This task calls for the complete listing below, reproduced exactly.
-=-=-
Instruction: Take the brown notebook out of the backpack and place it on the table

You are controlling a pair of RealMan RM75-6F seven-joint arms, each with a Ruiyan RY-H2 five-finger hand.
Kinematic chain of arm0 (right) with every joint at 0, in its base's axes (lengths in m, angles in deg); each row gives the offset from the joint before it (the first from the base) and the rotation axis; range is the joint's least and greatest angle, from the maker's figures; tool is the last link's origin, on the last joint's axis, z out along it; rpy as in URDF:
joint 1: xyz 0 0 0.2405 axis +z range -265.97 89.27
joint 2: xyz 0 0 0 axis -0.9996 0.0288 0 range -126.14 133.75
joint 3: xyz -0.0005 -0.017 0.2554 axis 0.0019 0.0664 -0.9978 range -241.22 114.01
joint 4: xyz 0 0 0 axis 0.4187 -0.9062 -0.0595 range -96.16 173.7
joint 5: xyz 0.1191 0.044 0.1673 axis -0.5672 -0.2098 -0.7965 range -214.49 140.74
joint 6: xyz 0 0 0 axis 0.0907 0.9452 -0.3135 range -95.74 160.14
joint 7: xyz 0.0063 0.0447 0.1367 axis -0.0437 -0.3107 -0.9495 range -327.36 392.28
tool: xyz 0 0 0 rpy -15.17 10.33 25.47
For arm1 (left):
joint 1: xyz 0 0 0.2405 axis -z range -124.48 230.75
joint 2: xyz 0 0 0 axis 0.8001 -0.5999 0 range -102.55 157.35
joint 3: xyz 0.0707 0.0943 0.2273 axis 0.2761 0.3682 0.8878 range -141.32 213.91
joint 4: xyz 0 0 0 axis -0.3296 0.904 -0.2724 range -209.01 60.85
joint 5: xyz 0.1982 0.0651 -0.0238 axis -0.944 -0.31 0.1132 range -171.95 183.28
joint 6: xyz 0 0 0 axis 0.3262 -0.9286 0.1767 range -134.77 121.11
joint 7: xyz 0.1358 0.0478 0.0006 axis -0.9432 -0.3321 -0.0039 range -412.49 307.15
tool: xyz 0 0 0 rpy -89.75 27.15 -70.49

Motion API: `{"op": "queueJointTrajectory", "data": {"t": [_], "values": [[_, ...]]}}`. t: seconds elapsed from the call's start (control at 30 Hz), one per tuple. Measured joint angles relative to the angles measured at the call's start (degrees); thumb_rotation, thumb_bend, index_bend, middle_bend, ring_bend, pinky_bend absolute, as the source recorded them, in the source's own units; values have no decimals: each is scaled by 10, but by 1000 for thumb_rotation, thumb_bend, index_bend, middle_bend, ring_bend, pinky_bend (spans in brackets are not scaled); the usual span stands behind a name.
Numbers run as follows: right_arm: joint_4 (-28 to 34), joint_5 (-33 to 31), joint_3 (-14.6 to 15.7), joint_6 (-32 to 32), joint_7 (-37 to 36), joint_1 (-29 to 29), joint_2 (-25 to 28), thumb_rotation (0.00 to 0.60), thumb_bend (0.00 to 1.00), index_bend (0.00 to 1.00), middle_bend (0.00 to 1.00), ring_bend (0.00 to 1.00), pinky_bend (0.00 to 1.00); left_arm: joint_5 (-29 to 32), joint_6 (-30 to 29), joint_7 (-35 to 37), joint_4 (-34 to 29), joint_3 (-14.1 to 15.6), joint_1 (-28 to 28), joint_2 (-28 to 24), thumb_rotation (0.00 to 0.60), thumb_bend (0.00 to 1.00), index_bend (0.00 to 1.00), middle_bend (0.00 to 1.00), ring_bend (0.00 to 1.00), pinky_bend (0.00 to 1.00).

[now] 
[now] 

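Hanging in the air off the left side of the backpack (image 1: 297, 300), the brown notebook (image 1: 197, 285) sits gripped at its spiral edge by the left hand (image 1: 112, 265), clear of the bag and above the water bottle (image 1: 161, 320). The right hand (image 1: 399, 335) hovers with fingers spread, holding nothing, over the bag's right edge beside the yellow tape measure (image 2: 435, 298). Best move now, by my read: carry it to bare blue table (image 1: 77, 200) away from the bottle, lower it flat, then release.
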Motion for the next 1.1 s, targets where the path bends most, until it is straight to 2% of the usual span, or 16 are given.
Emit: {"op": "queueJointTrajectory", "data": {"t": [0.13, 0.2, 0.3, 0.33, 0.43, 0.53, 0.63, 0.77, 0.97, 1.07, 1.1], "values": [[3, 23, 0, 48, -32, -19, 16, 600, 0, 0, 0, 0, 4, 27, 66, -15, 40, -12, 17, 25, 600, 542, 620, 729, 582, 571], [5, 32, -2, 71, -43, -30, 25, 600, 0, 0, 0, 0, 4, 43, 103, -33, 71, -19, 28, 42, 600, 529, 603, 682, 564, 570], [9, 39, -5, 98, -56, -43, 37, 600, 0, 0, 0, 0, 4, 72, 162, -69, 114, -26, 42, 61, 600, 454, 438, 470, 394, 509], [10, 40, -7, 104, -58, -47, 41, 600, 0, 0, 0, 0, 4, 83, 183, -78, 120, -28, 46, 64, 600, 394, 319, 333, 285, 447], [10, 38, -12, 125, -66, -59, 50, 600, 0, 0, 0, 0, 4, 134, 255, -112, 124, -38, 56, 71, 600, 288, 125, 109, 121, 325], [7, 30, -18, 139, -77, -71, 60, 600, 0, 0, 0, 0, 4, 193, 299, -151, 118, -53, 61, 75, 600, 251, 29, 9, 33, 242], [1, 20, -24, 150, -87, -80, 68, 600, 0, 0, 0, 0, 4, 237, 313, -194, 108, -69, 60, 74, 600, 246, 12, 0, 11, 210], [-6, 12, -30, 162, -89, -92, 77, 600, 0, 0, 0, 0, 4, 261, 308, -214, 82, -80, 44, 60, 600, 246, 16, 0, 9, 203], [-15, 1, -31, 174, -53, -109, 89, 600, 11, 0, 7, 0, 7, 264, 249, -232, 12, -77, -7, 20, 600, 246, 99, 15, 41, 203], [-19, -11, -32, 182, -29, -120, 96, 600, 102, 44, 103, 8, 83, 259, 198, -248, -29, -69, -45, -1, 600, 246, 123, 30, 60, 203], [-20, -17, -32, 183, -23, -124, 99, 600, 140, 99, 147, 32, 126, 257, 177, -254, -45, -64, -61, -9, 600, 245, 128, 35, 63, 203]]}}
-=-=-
> [TASK RESULT]
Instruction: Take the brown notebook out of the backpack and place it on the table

You are controlling a pair of RealMan RM75-6F seven-joint arms, each with a Ruiyan RY-H2 five-finger hand.
Kinematic chain of arm0 (right) with every joint at 0, in its base's axes (lengths in m, angles in deg); each row gives the offset from the joint before it (the first from the base) and the rotation axis; range is the joint's least and greatest angle, from the maker's figures; tool is the last link's origin, on the last joint's axis, z out along it; rpy as in URDF:
joint 1: xyz 0 0 0.2405 axis +z range -265.97 89.27
joint 2: xyz 0 0 0 axis -0.9996 0.0288 0 range -126.14 133.75
joint 3: xyz -0.0005 -0.017 0.2554 axis 0.0019 0.0664 -0.9978 range -241.22 114.01
joint 4: xyz 0 0 0 axis 0.4187 -0.9062 -0.0595 range -96.16 173.7
joint 5: xyz 0.1191 0.044 0.1673 axis -0.5672 -0.2098 -0.7965 range -214.49 140.74
joint 6: xyz 0 0 0 axis 0.0907 0.9452 -0.3135 range -95.74 160.14
joint 7: xyz 0.0063 0.0447 0.1367 axis -0.0437 -0.3107 -0.9495 range -327.36 392.28
tool: xyz 0 0 0 rpy -15.17 10.33 25.47
For arm1 (left):
joint 1: xyz 0 0 0.2405 axis -z range -124.48 230.75
joint 2: xyz 0 0 0 axis 0.8001 -0.5999 0 range -102.55 157.35
joint 3: xyz 0.0707 0.0943 0.2273 axis 0.2761 0.3682 0.8878 range -141.32 213.91
joint 4: xyz 0 0 0 axis -0.3296 0.904 -0.2724 range -209.01 60.85
joint 5: xyz 0.1982 0.0651 -0.0238 axis -0.944 -0.31 0.1132 range -171.95 183.28
joint 6: xyz 0 0 0 axis 0.3262 -0.9286 0.1767 range -134.77 121.11
joint 7: xyz 0.1358 0.0478 0.0006 axis -0.9432 -0.3321 -0.0039 range -412.49 307.15
tool: xyz 0 0 0 rpy -89.75 27.15 -70.49

Motion API: `{"op": "queueJointTrajectory", "data": {"t": [_], "values": [[_, ...]]}}`. t: seconds elapsed from the call's start (control at 30 Hz), one per tuple. Measured joint angles relative to the angles measured at the call's start (degrees); thumb_rotation, thumb_bend, index_bend, middle_bend, ring_bend, pinky_bend absolute, as the source recorded them, in the source's own units; values have no decimals: each is scaled by 10, but by 1000 for thumb_rotation, thumb_bend, index_bend, middle_bend, ring_bend, pinky_bend (spans in brackets are not scaled); the usual span stands behind a name.
Numbers run as follows: right_arm: joint_4 (-28 to 34), joint_5 (-33 to 31), joint_3 (-14.6 to 15.7), joint_6 (-32 to 32), joint_7 (-37 to 36), joint_1 (-29 to 29), joint_2 (-25 to 28), thumb_rotation (0.00 to 0.60), thumb_bend (0.00 to 1.00), index_bend (0.00 to 1.00), middle_bend (0.00 to 1.00), ring_bend (0.00 to 1.00), pinky_bend (0.00 to 1.00); left_arm: joint_5 (-29 to 32), joint_6 (-30 to 29), joint_7 (-35 to 37), joint_4 (-34 to 29), joint_3 (-14.1 to 15.6), joint_1 (-28 to 28), joint_2 (-28 to 24), thumb_rotation (0.00 to 0.60), thumb_bend (0.00 to 1.00), index_bend (0.00 to 1.00), middle_bend (0.00 to 1.00), ring_bend (0.00 to 1.00), pinky_bend (0.00 to 1.00).

[now] 
[now] 

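Hanging in the air off the left side of the backpack (image 1: 297, 300), the brown notebook (image 1: 197, 285) sits gripped at its spiral edge by the left hand (image 1: 112, 265), clear of the bag and above the water bottle (image 1: 161, 320). The right hand (image 1: 399, 335) hovers with fingers spread, holding nothing, over the bag's right edge beside the yellow tape measure (image 2: 435, 298). Best move now, by my read: carry it to bare blue table (image 1: 77, 200) away from the bottle, lower it flat, then release.
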Motion for the next 1.1 s, targets where the path bends most, until it is straight to 2% of the usual span, or 16 are given.
Emit: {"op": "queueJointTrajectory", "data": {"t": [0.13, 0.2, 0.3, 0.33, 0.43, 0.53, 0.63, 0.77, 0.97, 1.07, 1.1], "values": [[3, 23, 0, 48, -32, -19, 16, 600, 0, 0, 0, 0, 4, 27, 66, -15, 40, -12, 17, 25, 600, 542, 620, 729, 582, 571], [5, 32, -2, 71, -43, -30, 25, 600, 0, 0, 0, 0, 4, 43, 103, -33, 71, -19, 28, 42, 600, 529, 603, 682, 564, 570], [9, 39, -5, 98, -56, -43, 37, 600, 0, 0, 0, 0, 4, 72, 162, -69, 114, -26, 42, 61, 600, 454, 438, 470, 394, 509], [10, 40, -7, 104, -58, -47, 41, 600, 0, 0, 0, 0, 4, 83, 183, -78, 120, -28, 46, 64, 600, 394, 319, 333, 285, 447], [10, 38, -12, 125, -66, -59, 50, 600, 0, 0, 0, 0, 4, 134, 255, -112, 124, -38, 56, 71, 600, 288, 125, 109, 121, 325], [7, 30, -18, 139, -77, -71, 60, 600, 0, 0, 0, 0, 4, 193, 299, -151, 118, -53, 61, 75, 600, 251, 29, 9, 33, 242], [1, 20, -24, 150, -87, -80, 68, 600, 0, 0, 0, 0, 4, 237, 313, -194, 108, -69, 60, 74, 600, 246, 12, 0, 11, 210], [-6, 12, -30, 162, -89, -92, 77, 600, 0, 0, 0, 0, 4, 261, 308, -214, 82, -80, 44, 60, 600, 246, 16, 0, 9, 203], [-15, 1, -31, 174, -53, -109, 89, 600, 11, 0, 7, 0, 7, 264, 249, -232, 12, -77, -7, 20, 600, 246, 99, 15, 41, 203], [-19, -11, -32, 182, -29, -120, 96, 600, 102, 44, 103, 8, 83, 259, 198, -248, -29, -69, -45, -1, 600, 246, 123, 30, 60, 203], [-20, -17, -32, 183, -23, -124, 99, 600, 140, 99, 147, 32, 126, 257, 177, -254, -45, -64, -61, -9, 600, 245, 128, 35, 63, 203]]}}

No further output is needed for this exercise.